After 11.86 seconds — according to Davis' measurements — the canister bursts open with a loud "pop," spilling foamy water onto the desk.
"Do you remember what gas you breathe out?" Stewart asks, quizzing her son.
"Carbon dioxide," Davis says, correctly.
The demonstration, in which baking soda and vinegar in the tablet dissolve and create carbon dioxide gas — is one of her son's favorites, Stewart says.
It is also indicative of a national trend in science education. Parents may equate science with memorizing the periodic table of elements, but today's students may one day recall hands-on simulations, laboratory tests and experimentation.
"The movement in science [education]," Stewart says, "is to have kids doing science."
The big bang and Legos • Heber City parent Jenny Cook also does science experiments with her kids — at home.
Cook never planned on home schooling.
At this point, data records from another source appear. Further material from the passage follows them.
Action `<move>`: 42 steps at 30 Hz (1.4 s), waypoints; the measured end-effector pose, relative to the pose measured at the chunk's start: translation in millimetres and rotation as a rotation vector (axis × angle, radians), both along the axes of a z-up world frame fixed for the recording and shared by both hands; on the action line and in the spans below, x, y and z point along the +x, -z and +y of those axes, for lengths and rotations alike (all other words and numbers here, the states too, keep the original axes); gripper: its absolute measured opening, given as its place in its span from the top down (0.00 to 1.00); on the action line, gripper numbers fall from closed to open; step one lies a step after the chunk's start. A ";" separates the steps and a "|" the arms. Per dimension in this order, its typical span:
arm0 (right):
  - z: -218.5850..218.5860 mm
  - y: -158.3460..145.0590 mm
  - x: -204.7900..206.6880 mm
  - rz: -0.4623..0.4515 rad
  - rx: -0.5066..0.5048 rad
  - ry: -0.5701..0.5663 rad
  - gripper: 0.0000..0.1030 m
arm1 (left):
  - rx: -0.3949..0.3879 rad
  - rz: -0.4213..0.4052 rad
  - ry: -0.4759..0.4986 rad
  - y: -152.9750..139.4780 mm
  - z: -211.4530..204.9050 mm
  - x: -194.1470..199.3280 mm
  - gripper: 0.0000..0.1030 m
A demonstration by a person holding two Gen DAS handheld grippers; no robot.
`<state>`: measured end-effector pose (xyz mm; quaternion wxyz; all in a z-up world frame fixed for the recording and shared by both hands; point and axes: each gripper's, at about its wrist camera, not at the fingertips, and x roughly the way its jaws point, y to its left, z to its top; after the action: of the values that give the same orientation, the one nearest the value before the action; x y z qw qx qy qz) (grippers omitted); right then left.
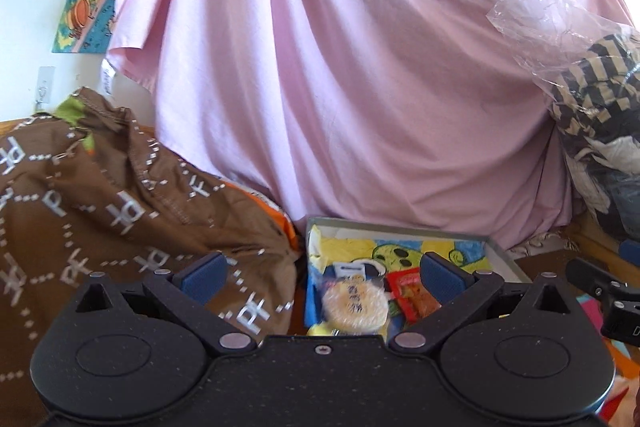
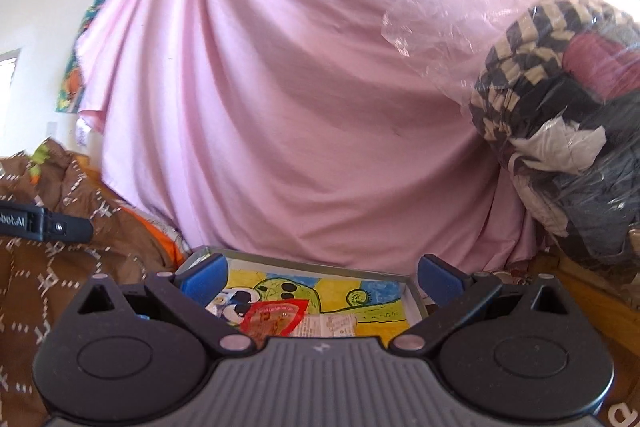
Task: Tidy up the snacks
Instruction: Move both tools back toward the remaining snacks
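While our left gripper [image 1: 324, 277] hangs spread wide and empty over the shallow tray [image 1: 400, 229], its camera catches a round rice cracker pack [image 1: 354, 305] there, blurry, that the right view misses. Our right gripper [image 2: 322, 277], also gaping, sees the red snack packet [image 2: 276, 315] half cut off.

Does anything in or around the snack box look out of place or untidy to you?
Mildly. In the box, the round cracker pack and the red packet lie loose at mixed angles rather than in rows. Nothing looks spilled or torn.
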<state>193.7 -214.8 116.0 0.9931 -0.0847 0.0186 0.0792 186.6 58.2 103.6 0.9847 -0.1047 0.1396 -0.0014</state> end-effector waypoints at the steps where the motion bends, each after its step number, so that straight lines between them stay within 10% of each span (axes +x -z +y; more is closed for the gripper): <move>1: -1.5 2.6 -5.3 -0.003 -0.010 -0.009 0.00 | 0.008 0.007 0.002 2.3 0.6 -6.4 0.01; 23: 21.4 64.4 -51.9 0.276 -0.172 -0.279 0.00 | 0.047 0.266 0.104 67.0 6.4 -60.2 0.01; 42: 14.6 110.9 -38.8 0.604 -0.155 -0.280 0.00 | 0.092 0.488 0.294 109.8 -17.2 -60.1 0.01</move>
<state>154.9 -200.2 5.2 0.9128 -0.1346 0.3058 0.2349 126.5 41.0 -6.2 0.9150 -0.0358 0.3859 -0.1125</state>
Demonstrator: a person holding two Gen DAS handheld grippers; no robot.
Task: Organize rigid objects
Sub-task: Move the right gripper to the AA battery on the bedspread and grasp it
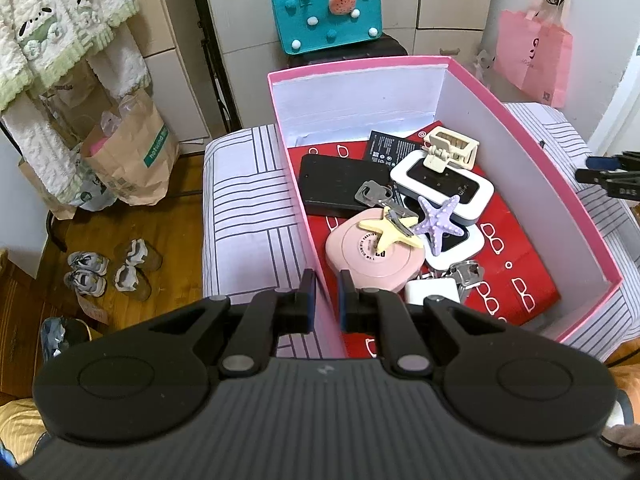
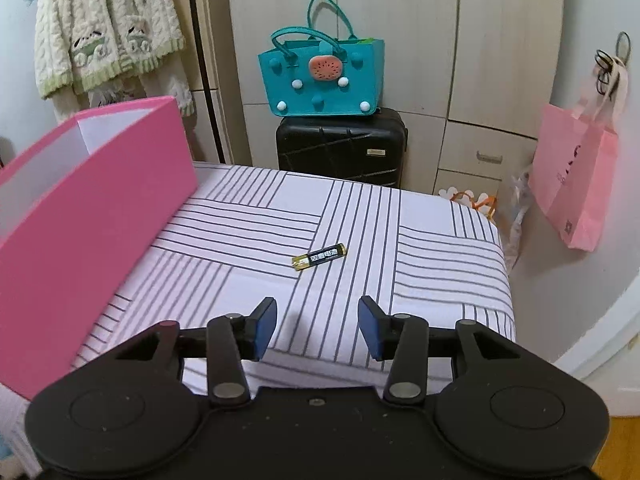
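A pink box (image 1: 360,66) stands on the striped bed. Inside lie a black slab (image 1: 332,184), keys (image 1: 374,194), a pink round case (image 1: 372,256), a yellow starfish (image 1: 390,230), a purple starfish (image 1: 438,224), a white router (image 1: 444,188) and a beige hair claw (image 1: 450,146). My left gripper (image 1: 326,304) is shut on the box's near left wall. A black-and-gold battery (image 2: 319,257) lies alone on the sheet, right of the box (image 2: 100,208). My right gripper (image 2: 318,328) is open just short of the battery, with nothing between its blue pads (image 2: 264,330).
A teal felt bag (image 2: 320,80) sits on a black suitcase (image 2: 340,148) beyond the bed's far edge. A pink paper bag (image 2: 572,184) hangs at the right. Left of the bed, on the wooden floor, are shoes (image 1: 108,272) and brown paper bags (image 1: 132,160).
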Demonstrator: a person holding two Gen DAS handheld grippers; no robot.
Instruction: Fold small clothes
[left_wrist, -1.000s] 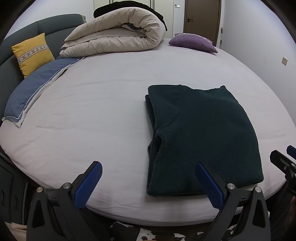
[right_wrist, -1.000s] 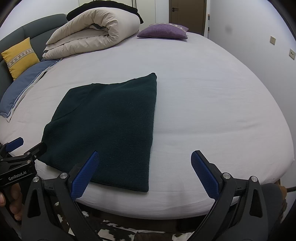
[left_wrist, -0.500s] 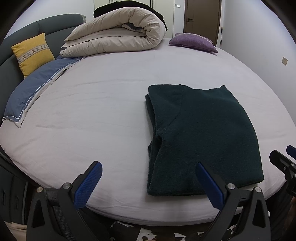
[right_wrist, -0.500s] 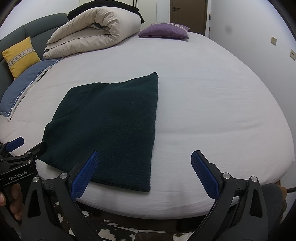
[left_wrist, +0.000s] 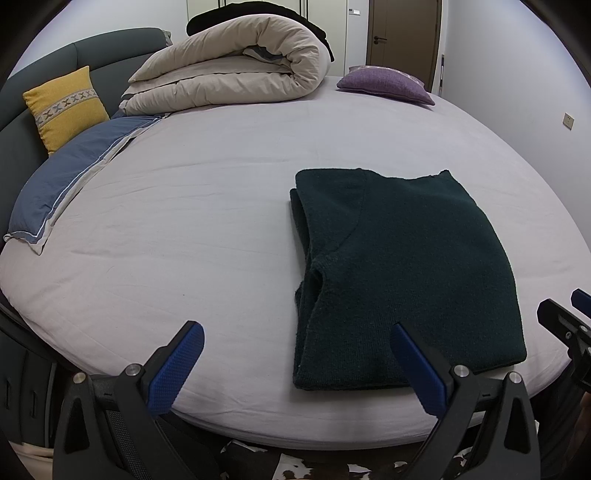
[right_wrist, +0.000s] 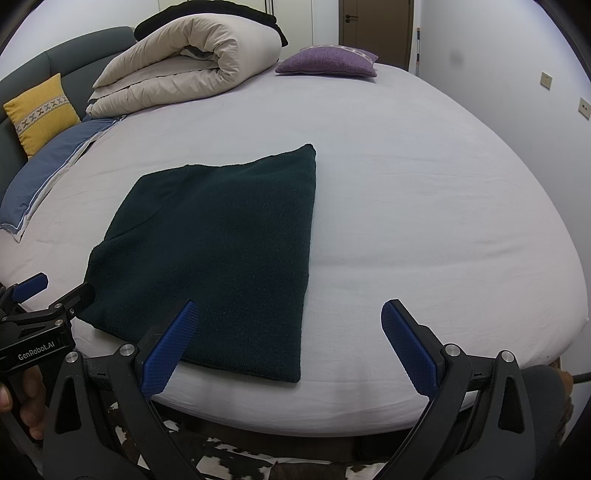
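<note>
- Almost nothing has moved over the last second: the dark green sweater (left_wrist: 402, 266) lies where it did, and I see only a slight creep forward in the right wrist view.
- It lies flat on the pale bedsheet (left_wrist: 192, 206) near the bed's front edge, already folded to a rectangle, with a doubled fold along its left side.
- My left gripper (left_wrist: 295, 365) hangs past the bed's edge with its claw spread wide, empty; the right gripper (right_wrist: 288, 343) is the same, gaping and holding nothing.
- My judgement: one more fold in half is due. I would bring each claw to a near corner, pinch all layers together, lift low and carry them evenly to the far edge so the stack does not skew.
- Count: one sweater, two grippers, one rolled beige duvet (left_wrist: 236, 70), one purple cushion (left_wrist: 384, 83), one yellow cushion (left_wrist: 64, 107), one blue pillow (left_wrist: 70, 177).
</note>
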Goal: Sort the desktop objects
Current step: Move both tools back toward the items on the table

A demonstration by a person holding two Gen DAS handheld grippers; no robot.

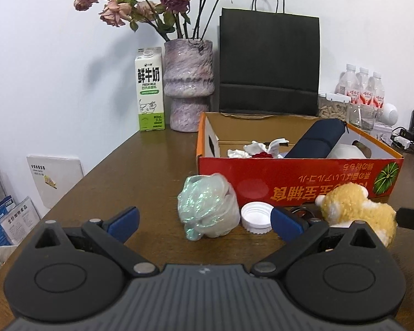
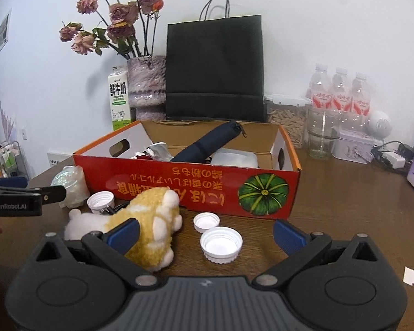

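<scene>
- My left gripper is hovering over the table, fingers spread wide and holding nothing; a shiny bag is lying between them, untouched.
- My right gripper is likewise standing spread; two white caps are lying between its fingers.
- A plush toy is lying just behind its left finger, near the red box.
- The box is holding a navy pouch and crumpled scraps.
</scene>
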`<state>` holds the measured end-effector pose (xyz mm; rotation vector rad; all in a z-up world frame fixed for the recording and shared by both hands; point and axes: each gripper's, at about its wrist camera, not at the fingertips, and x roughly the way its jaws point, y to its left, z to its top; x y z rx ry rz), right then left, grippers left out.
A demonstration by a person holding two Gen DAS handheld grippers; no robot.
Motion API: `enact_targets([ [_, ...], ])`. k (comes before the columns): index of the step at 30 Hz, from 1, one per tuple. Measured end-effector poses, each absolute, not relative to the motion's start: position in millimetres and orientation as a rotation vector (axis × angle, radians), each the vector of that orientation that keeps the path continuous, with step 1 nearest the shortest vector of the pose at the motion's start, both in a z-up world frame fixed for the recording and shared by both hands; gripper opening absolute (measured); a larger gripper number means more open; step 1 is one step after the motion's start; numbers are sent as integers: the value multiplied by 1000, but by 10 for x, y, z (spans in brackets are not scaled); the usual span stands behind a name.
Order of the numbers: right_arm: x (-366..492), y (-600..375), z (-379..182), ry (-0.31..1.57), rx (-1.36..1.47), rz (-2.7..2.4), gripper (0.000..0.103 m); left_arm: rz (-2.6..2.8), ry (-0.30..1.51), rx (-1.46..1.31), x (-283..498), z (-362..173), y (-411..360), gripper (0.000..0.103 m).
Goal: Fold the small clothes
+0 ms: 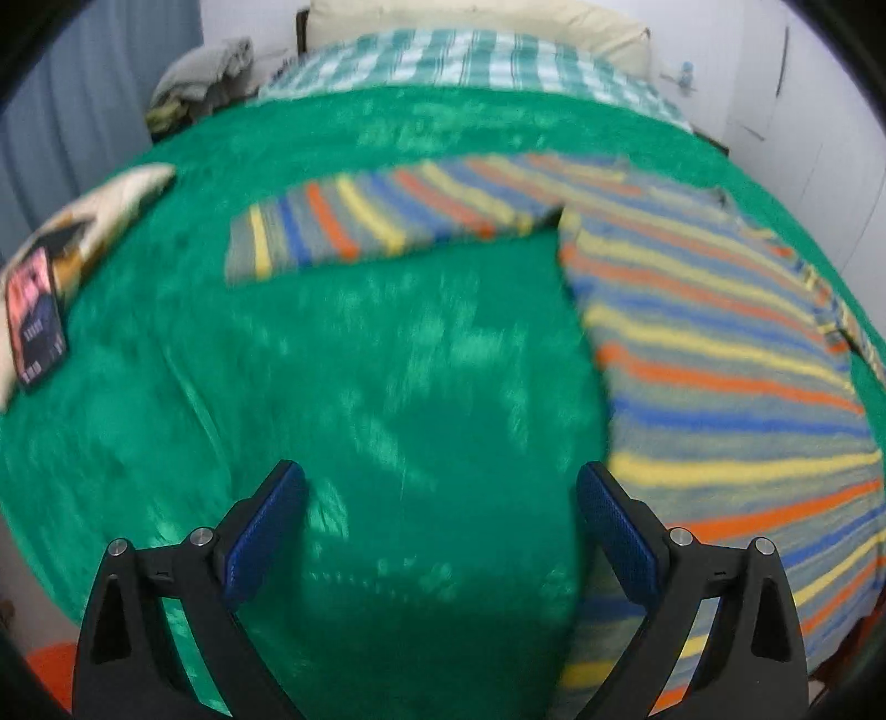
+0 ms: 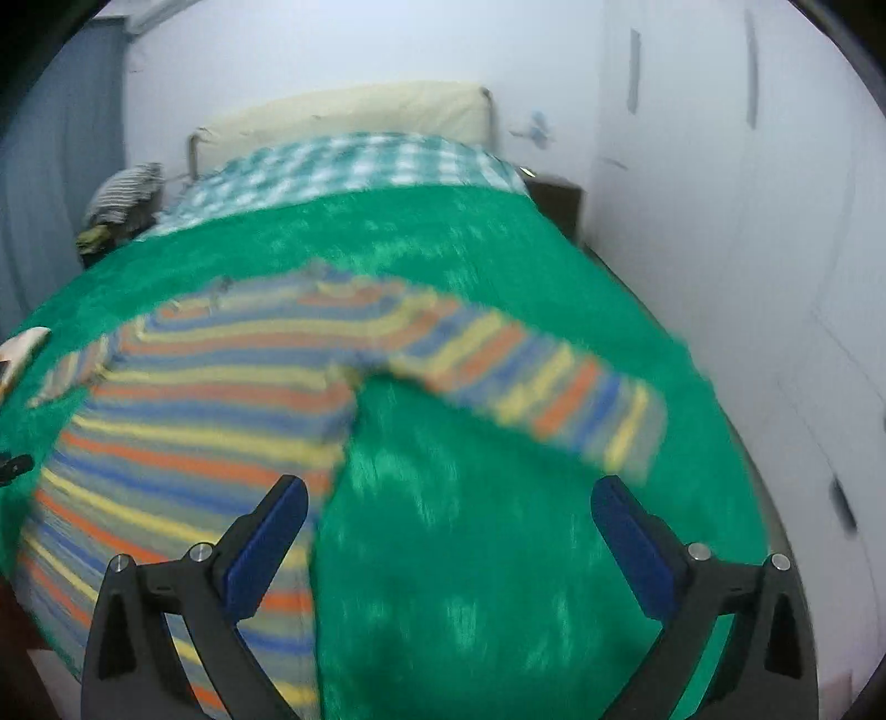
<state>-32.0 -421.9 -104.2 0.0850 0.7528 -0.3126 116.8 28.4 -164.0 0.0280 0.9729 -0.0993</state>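
A striped sweater (image 1: 720, 354) in orange, yellow, blue and grey lies spread flat on a green blanket (image 1: 387, 387). In the left wrist view its body is at the right and one sleeve (image 1: 376, 221) stretches left. In the right wrist view the sweater's body (image 2: 194, 432) is at the left and the other sleeve (image 2: 542, 393) stretches right. My left gripper (image 1: 440, 526) is open and empty above bare blanket, left of the sweater's body. My right gripper (image 2: 448, 531) is open and empty above the blanket (image 2: 498, 554), between body and sleeve.
A checked sheet (image 1: 470, 61) and a cream pillow (image 1: 476, 22) lie at the bed's head. A pile of clothes (image 1: 199, 83) sits at the far left corner. A small cushion with a dark card (image 1: 39, 310) lies at the left edge. A white wall (image 2: 747, 277) runs along the right.
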Motion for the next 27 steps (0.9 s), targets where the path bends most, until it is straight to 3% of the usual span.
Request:
enact_targets([
  [9,-263,-4326,-1335,821,146,-368,101,-90,963,19,1126,-1839,323,103],
  [16,-144,-4445,-1846,1026,259,-339,102,-93,953,27,1095,-1858,319,103],
  [27,-134,-4394,-1899,1021,213,-356,103,-86,947,43,1064,-1874,290,103],
])
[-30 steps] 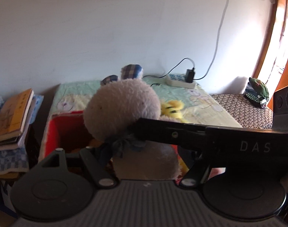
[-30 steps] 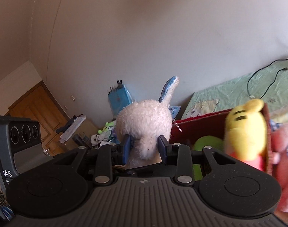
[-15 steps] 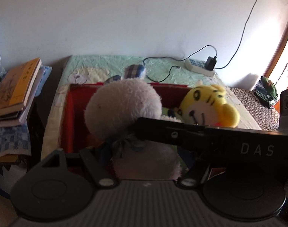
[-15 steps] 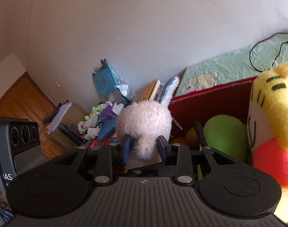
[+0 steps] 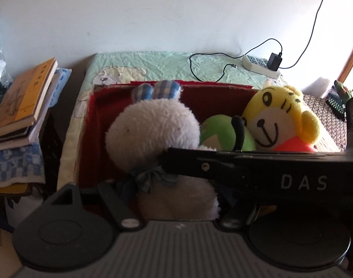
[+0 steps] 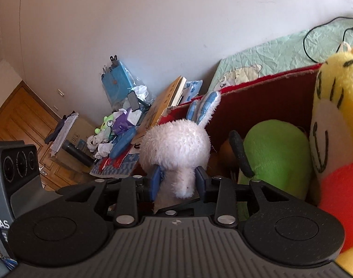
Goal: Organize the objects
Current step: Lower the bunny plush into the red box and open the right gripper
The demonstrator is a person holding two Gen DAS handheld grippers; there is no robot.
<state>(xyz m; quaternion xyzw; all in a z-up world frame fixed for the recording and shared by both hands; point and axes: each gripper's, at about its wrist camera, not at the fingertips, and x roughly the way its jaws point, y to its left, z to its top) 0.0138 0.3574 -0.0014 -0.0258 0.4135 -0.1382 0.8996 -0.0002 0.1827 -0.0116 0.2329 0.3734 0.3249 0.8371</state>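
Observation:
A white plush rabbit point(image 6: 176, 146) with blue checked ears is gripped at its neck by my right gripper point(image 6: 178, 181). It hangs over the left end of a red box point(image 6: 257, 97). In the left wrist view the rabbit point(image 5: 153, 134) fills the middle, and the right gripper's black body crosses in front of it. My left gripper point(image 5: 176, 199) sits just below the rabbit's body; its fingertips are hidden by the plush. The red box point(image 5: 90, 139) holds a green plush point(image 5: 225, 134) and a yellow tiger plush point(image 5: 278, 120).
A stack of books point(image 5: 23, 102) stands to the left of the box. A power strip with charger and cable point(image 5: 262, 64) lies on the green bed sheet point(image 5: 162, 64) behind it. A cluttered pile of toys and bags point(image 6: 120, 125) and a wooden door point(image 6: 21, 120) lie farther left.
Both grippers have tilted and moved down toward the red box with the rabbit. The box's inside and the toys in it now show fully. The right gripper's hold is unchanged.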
But three years ago, she felt directed by God to remove her five children from public education.
The at-home format allows her to incorporate LDS beliefs into every subject, she says, like reading verses from the Mormon Pearl of Great Price scriptures during a lesson on planets and stars.
"We try to teach with the Bible and the Book of Mormon," she says, "so they understand: This is what the philosophies of men are, and this is what the philosophies of God are."
For a recent lesson on the big-bang theory, Cook asked her children to build something out of Lego bricks.
The bricks were then disassembled — or "unorganized" — and placed in bags, which Cook's children tossed and shook in simulated "big bangs" to see if they would form shapes independently.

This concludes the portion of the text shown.